═══ Data shown ═══

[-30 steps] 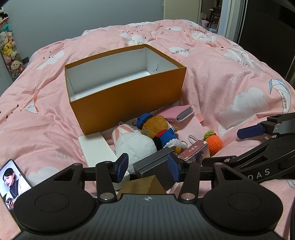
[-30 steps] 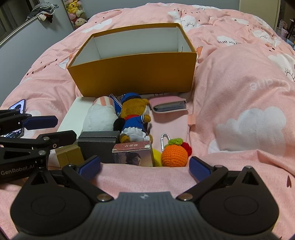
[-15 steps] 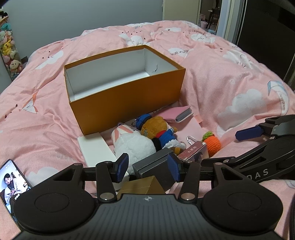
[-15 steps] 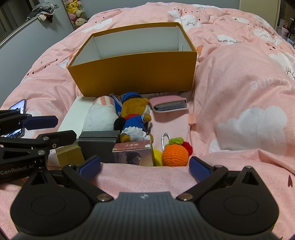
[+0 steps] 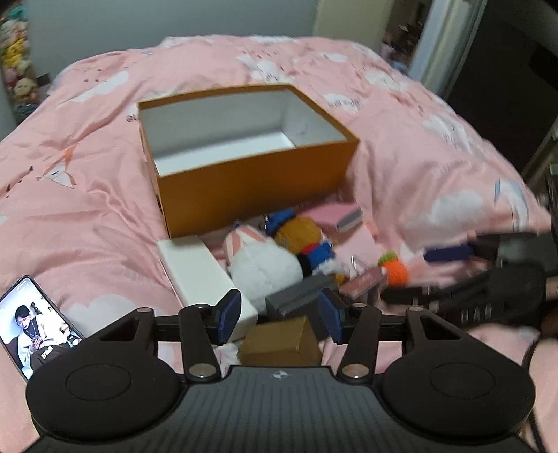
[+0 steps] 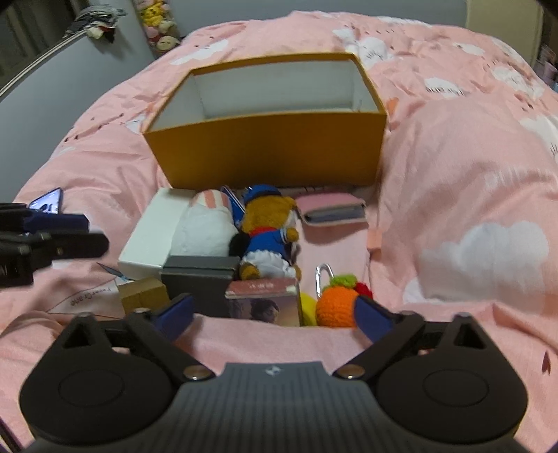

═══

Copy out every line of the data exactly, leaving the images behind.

▶ [The answer]
[-30 steps] 
[-30 steps] 
[-15 steps] 
[-15 steps] 
[+0 steps] 
[+0 steps] 

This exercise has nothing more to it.